- Opening Delimiter -
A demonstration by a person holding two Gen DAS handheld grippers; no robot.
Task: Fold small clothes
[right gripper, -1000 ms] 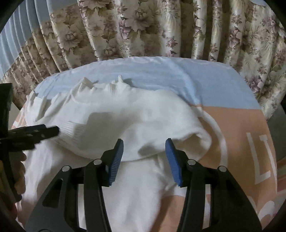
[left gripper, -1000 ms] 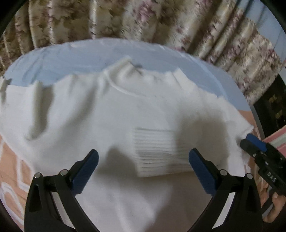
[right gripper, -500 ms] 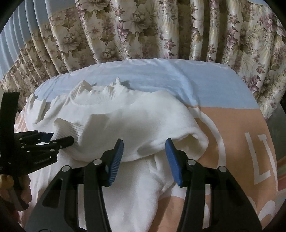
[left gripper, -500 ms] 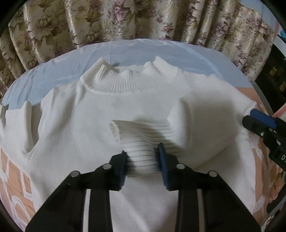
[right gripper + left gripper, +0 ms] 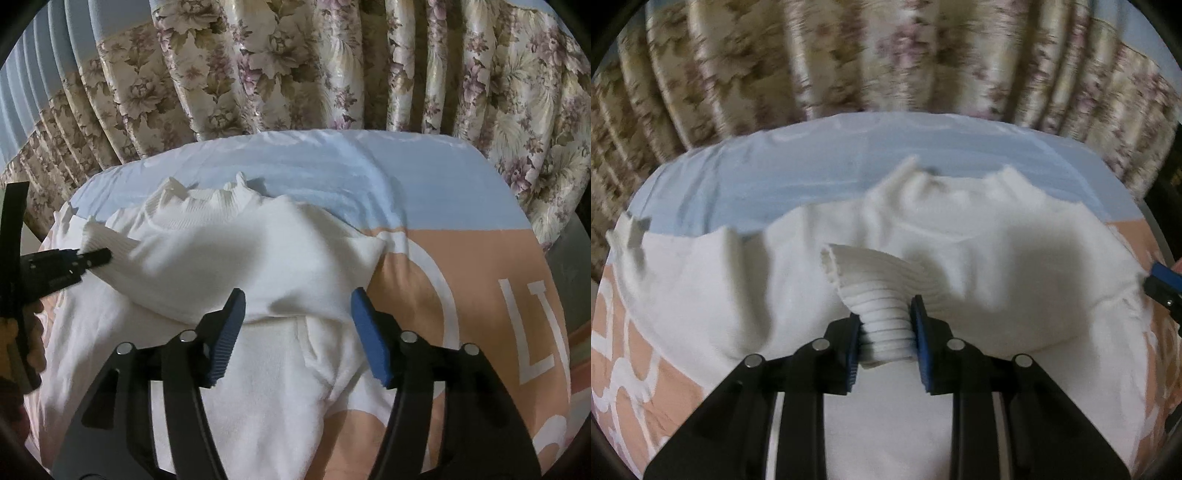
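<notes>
A small white knit sweater (image 5: 1015,266) lies front up on a bed, ribbed collar at the far side; it also shows in the right wrist view (image 5: 236,266). One sleeve is folded across the chest. My left gripper (image 5: 885,328) is shut on that sleeve's ribbed cuff (image 5: 882,295) and holds it lifted off the chest. In the right wrist view the left gripper (image 5: 92,256) shows at the left edge with the cuff (image 5: 107,240). My right gripper (image 5: 295,325) is open and empty, hovering over the folded sleeve's lower edge near the sweater's right side.
The bed cover is light blue at the far side (image 5: 332,166) and peach with white lettering nearer (image 5: 480,277). Floral curtains (image 5: 295,62) hang close behind the bed. The other sleeve (image 5: 683,258) lies spread out to the left.
My left gripper closed on the sleeve cuff and has pulled it up and to the left. My right gripper has stayed open and has moved closer over the sleeve.
</notes>
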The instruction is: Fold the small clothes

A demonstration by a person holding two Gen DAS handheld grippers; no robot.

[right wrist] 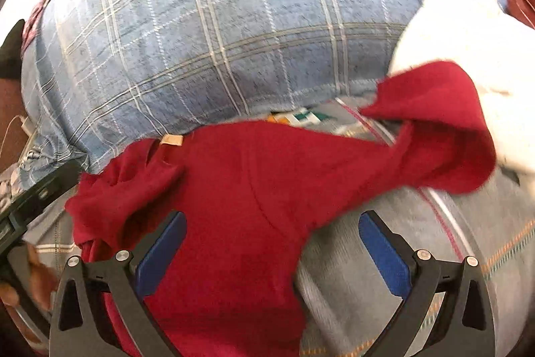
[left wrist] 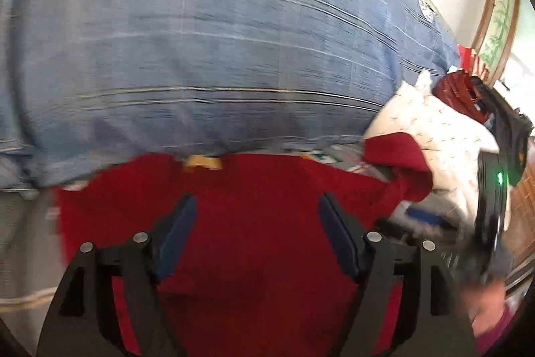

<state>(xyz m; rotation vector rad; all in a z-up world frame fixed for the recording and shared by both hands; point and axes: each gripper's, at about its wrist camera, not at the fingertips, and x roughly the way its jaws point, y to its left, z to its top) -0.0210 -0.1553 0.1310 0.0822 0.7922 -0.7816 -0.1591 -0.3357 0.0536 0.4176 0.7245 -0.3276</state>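
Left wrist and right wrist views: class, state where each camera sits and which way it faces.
Left wrist: on the left tongs, facing forward over the red garment toward the blue plaid pillow; both fingers show, open.
Right wrist: on the right tongs, facing the same pillow; fingers open over the garment.
Shared: garment, pillow, white cloth.

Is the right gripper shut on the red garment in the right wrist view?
No, the right gripper is open, its blue pads wide apart above the red garment.
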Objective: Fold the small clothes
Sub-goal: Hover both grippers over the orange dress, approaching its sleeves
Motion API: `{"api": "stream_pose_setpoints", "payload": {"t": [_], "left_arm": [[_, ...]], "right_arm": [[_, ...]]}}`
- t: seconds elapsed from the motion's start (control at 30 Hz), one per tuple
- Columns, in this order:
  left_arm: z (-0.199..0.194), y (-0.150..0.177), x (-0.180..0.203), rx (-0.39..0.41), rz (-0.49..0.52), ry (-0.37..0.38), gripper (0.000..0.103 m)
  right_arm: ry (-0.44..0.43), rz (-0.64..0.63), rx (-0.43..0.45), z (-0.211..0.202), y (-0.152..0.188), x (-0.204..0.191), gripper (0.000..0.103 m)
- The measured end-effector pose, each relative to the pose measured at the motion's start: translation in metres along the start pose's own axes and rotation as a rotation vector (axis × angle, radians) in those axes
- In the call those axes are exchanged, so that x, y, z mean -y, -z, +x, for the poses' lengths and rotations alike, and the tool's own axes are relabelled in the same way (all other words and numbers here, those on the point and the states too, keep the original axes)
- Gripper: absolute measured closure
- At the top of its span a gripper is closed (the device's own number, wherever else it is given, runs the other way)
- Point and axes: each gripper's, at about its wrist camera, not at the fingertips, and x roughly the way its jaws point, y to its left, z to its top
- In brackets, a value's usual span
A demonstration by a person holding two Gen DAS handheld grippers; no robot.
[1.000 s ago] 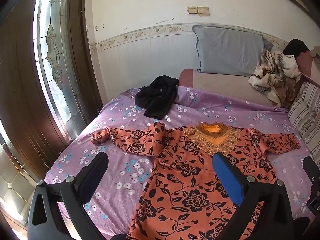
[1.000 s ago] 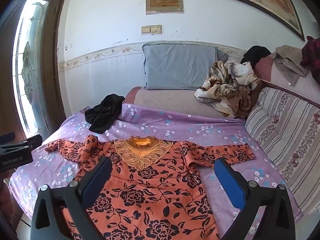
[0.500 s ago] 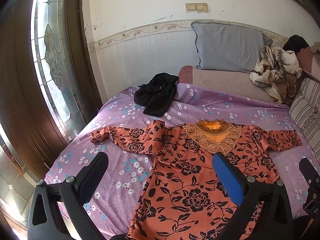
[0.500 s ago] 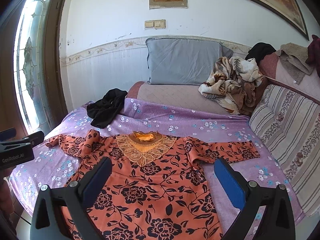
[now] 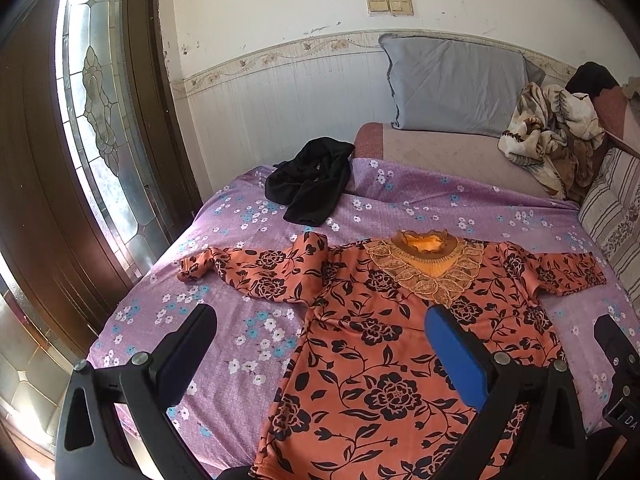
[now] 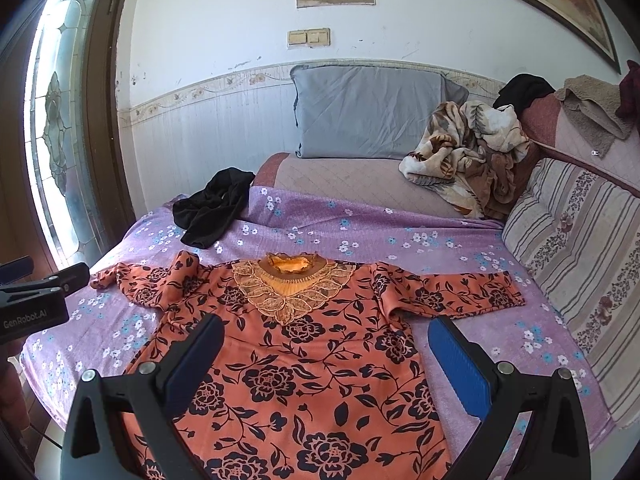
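Note:
An orange top with black flowers (image 5: 384,320) (image 6: 304,340) lies spread face up on the purple flowered bedsheet (image 5: 248,320) (image 6: 460,236), collar toward the wall. Its left sleeve (image 5: 240,272) is bunched and creased; its right sleeve (image 6: 460,292) lies out straight. My left gripper (image 5: 320,328) hangs open above the top's left side, holding nothing. Over the lower body of the top my right gripper (image 6: 324,340) is open and holds nothing. The left gripper's body (image 6: 36,304) shows at the left edge of the right wrist view.
A crumpled black garment (image 5: 312,184) (image 6: 212,208) lies at the bed's far left. A grey pillow (image 6: 372,112) leans on the wall, a patterned blanket heap (image 6: 468,156) beside it. A striped cushion (image 6: 580,264) lines the right side; a glass door (image 5: 100,120) stands left.
Both grippers have drawn back and risen a little, so the top sits lower and smaller in each view. The top itself has not moved and both grippers stay open.

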Motion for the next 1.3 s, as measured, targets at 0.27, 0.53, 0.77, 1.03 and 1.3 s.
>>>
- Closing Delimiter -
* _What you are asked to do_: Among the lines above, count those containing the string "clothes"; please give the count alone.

* _Response to this exercise_: 3